■ **Required action**
Transcribe the full listing below, word for word, without pictures.

■ **Provided material**
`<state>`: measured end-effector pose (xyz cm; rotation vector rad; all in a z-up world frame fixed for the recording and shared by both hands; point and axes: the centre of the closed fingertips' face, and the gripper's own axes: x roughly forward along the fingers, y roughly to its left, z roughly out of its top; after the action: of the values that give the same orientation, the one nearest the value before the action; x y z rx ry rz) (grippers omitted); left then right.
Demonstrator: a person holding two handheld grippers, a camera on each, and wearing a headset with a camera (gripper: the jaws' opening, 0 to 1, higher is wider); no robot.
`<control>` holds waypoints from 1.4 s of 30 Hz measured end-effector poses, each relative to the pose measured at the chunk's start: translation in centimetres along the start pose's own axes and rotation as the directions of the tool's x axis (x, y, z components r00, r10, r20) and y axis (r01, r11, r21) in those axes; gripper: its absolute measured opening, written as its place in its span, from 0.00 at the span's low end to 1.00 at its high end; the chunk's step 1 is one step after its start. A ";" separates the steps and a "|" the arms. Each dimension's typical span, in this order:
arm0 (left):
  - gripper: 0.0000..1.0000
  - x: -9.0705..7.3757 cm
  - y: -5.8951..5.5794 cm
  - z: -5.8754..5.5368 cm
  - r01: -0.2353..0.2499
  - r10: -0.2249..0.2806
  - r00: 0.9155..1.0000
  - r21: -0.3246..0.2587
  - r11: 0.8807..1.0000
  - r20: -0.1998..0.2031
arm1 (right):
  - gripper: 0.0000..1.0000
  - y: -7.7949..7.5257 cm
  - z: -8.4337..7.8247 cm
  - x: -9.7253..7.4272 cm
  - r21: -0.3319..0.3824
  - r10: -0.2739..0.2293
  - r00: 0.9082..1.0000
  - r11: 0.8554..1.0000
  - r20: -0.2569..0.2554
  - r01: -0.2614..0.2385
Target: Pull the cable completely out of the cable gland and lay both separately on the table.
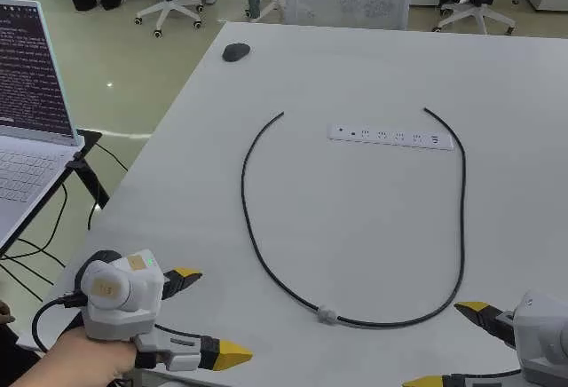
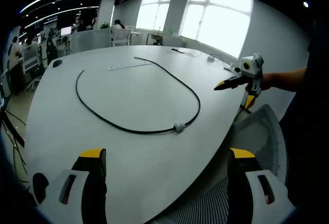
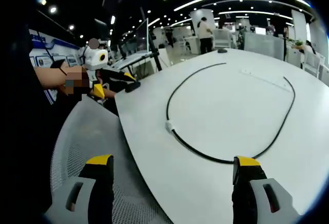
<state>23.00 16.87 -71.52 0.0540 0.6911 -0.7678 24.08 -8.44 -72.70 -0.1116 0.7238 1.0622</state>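
Currently both tools are hanging open and empty over the near edge of the worktop (image 1: pixel 355 201), the left tool (image 1: pixel 213 311) by the near left corner and the right tool (image 1: pixel 444 344) toward the near right, so the step in hand is looking like the first reach. The cable (image 1: pixel 463 218) is lying in a wide open loop, its two ends pointing toward the far edge beside a power strip (image 1: pixel 390 137). The gland (image 1: pixel 327 315) is sitting on the bend closest to the near edge, between the two tools and apart from both. Doing this well is likely going to mean pinching the gland squarely with one tool while the other is gripping the cable just beside it. After that, it is a matter of drawing along the cable's own line rather than sideways, regripping as the long run is feeding through, and stopping the slack from sweeping into the strip.
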 end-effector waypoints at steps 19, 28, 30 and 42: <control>0.92 0.2 -0.4 0.2 0.023 -0.023 1.000 0.007 1.000 -0.007 | 0.94 0.1 -0.6 -0.3 0.021 0.004 1.000 1.000 -0.012 -0.004; 0.88 0.4 -0.1 0.1 0.033 -0.033 0.999 -0.003 0.999 -0.018 | 0.94 0.0 -0.6 0.2 0.012 0.002 1.000 1.000 -0.023 -0.001; 0.88 0.3 0.1 0.0 0.034 -0.034 0.999 -0.010 0.999 -0.024 | 0.94 -0.2 -0.5 0.3 0.016 0.002 1.000 1.000 -0.020 -0.002; 0.86 0.2 0.5 0.5 0.036 -0.036 0.999 0.001 0.999 -0.008 | 0.94 -0.1 -0.2 1.5 0.014 0.014 0.999 1.000 -0.036 -0.013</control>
<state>23.74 16.95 -71.36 0.0451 0.7006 -0.8029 24.50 -7.41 -73.73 -0.1141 0.7653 1.0702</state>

■ **Problem solution**
`<state>`: measured end-effector pose (xyz cm; rotation vector rad; all in a z-up world frame fixed for the recording and shared by both hands; point and axes: the centre of the closed fingertips' face, and the gripper's own axes: x roughly forward along the fingers, y roughly to its left, z roughly out of its top; after the action: of the values that give the same orientation, the one nearest the value before the action; x y z rx ry rz) (grippers omitted); left then right.
Demonstrator: a person holding two handheld grippers, a camera on each, and wearing a headset with a camera (gripper: the jaws' opening, 0 to 1, higher is wider); no robot.
`<control>` holds waypoints from 1.4 s of 30 Hz measured end-effector poses, each relative to the pose measured at the chunk's start: translation in centimetres along the start pose's own axes and rotation as the directions of the tool's x axis (x, y, z components r00, r10, r20) and y axis (r01, r11, r21) in those axes; gripper: its absolute measured opening, written as its place in its span, from 0.00 at the span's low end to 1.00 at its high end; the chunk's step 1 is one step after its start. A ";" separates the steps and a "|" the arms. Each dimension's typical span, in this order:
arm0 (left):
  - gripper: 0.0000..1.0000
  - x: -9.0705..7.3757 cm
  - y: -5.8951..5.5794 cm
  - z: -5.8754..5.5368 cm
  - r01: -0.2353..0.2499
  - r10: -0.2249..0.2806
  - r00: 0.9155..1.0000
  - r21: -0.3246..0.2587
  - r11: 0.8807..1.0000
  - r20: -0.1998..0.2031
arm1 (right):
  - gripper: 0.0000..1.0000
  - y: -7.7949..7.5257 cm
  - z: -8.4337..7.8247 cm
  - x: -9.7253..7.4272 cm
  - r21: -0.3319..0.3824
  - r10: -0.2739..0.2293
  - r00: 0.9082..1.0000
  - r11: 0.8554..1.0000
  - r20: -0.2569..0.2554
  - r01: -0.2614..0.2385
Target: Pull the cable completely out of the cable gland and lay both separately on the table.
<state>23.00 16.87 -71.52 0.0540 0.6911 -0.7678 24.08 -8.44 -72.70 -0.1116 0.7238 1.0622</state>
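Currently both tools are hanging open and empty over the near edge of the worktop (image 1: pixel 355 201), the left tool (image 1: pixel 213 311) by the near left corner and the right tool (image 1: pixel 444 344) toward the near right, so the step in hand is looking like the first reach. The cable (image 1: pixel 463 218) is lying in a wide open loop, its two ends pointing toward the far edge beside a power strip (image 1: pixel 390 137). The gland (image 1: pixel 327 315) is sitting on the bend closest to the near edge, between the two tools and apart from both. Doing this well is likely going to mean pinching the gland squarely with one tool while the other is gripping the cable just beside it. After that, it is a matter of drawing along the cable's own line rather than sideways, regripping as the long run is feeding through, and stopping the slack from sweeping into the strip.
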 end-effector waypoints at steps 19, 28, 30 and 42: <control>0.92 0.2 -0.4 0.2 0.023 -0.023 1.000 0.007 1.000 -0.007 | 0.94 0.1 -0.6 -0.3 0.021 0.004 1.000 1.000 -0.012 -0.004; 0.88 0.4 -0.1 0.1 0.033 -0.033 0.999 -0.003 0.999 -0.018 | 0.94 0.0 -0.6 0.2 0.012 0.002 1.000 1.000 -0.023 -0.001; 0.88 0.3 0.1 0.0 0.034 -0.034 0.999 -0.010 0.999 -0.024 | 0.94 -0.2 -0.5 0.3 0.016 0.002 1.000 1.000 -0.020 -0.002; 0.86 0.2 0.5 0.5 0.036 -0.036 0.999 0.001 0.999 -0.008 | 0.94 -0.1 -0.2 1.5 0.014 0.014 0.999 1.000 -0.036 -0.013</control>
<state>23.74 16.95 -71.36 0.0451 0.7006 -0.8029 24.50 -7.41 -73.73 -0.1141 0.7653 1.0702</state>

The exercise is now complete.